A very brief introduction to GPUVerify

The aim of this tutorial is to help new users get up and running with GPUVerify quickly.

For more detailed instructions on using GPUVerify take a look at:

Prerequisites

  • Python 2.7 or higher. GPUVerify is coordinated by a Python script, so you must have Python 2.7 or a more recent version installed and on your path.

    Windows users can obtain a Python binary here: https://www.python.org/downloads/windows/

    Python comes as standard with most Linux distributions and can be obtained and updated using your package manager.

    Python comes as standard with Mac OS X. However, we recommend installing Python using Homebrew.

  • psutil. GPUVerify relies on the psutil Python module.

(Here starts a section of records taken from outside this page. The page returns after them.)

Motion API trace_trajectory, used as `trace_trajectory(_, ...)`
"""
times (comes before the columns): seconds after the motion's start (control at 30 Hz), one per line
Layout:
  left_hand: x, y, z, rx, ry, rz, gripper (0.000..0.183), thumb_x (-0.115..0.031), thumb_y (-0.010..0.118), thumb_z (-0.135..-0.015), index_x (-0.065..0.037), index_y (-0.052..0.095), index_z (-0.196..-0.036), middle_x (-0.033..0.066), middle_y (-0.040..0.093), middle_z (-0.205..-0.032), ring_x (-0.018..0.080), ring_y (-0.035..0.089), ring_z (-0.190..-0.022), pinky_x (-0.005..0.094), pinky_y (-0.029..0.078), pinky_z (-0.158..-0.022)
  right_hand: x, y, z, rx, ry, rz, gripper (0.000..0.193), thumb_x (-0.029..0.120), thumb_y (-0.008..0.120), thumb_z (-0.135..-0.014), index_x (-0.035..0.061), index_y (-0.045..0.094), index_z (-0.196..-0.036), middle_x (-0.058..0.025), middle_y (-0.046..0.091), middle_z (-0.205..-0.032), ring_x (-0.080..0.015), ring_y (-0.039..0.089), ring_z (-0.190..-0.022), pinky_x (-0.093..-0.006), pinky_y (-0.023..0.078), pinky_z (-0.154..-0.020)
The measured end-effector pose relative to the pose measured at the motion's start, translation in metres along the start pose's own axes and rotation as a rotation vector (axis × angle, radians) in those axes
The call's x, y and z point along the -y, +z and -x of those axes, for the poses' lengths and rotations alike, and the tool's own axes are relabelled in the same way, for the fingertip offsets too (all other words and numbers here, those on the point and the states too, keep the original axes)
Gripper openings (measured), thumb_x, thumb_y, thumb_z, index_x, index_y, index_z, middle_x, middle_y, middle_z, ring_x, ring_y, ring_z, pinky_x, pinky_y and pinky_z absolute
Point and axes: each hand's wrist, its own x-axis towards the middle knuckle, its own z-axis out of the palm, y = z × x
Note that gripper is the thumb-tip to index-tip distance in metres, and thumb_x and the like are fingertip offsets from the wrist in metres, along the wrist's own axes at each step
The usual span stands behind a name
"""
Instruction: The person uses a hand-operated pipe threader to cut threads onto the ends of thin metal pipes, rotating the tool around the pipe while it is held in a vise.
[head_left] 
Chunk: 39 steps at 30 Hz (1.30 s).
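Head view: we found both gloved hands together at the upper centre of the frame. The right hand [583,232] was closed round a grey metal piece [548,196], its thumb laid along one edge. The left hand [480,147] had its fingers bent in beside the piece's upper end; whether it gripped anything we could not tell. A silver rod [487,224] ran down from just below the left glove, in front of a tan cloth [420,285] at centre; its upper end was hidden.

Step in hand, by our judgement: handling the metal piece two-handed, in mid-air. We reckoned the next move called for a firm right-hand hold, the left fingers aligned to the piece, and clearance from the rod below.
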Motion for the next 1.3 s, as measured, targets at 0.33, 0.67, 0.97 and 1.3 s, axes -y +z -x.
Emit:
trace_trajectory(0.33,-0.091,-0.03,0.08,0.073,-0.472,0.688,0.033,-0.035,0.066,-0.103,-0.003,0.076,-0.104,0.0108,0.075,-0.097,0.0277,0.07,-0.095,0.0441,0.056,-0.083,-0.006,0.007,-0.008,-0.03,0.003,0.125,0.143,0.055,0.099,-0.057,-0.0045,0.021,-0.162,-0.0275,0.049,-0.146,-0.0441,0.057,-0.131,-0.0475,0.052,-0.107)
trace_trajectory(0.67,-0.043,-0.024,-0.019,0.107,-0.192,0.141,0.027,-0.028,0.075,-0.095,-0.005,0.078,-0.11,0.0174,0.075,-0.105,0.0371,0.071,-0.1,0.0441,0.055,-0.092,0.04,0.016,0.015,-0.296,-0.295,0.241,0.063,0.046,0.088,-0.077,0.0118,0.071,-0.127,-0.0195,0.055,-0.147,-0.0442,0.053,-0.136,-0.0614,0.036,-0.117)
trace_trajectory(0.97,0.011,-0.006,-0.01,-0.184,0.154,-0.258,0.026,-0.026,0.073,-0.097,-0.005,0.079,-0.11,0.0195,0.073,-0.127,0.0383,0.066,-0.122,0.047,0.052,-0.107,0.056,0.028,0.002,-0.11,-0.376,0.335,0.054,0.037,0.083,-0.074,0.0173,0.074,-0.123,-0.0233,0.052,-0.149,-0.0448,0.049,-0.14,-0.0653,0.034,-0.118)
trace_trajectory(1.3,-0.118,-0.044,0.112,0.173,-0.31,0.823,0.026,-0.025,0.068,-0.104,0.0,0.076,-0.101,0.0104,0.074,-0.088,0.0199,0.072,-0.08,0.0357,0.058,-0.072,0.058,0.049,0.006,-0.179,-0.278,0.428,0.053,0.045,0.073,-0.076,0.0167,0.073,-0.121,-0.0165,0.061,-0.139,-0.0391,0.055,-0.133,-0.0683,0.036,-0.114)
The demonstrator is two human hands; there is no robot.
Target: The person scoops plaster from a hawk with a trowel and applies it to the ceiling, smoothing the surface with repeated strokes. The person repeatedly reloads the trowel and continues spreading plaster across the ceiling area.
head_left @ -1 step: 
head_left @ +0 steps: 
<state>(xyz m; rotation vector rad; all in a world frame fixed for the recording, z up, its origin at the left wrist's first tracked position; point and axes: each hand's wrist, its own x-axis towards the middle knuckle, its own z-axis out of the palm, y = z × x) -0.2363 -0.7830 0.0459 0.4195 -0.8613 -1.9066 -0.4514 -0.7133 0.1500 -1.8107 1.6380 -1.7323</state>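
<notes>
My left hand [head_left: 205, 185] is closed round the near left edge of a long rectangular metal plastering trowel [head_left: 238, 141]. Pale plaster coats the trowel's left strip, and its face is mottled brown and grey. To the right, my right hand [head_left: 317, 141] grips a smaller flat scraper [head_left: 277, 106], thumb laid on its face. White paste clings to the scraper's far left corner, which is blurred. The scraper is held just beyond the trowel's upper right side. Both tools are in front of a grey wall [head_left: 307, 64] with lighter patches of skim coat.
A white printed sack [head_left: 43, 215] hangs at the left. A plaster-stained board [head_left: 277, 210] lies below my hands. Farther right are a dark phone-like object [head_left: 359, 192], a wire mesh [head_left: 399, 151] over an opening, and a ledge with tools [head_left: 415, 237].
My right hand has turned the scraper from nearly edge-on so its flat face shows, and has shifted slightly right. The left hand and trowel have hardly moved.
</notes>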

    Windows users can obtain a binary version of this module here: https://pypi.python.org/pypi?:action=display&name=psutil#downloads

    Linux/Mac OS X users can obtain psutil using pip as follows:

    pip install psutil
    
  • mono (Linux/Max OS X only). Linux/Mac OS X users must have a recent version of mono installed. Please see the GPUVerify documentation for details of how to obtain this: http://multicore.doc.ic.ac.uk/tools/GPUVerify/docs/developer_guide.html

Running GPUVerify on some kernels

Important note for Windows users

Before you extract the GPUVerify archive you need to “unblock” it.

  • Right click on the .zip file

  • Click “Properties”

  • At the bottom of the “General” tab you should see:

    Security: This file came from another computer and might be
    blocked to help protect this computer.
    
  • Click “Unblock”

  • Click “OK”

Adding GPUVerify to your path

After extracting the GPUVerify download, you should add the directory into which you have extracted GPUVerify to your PATH environment variable. This directory contains the GPUVerify.py script.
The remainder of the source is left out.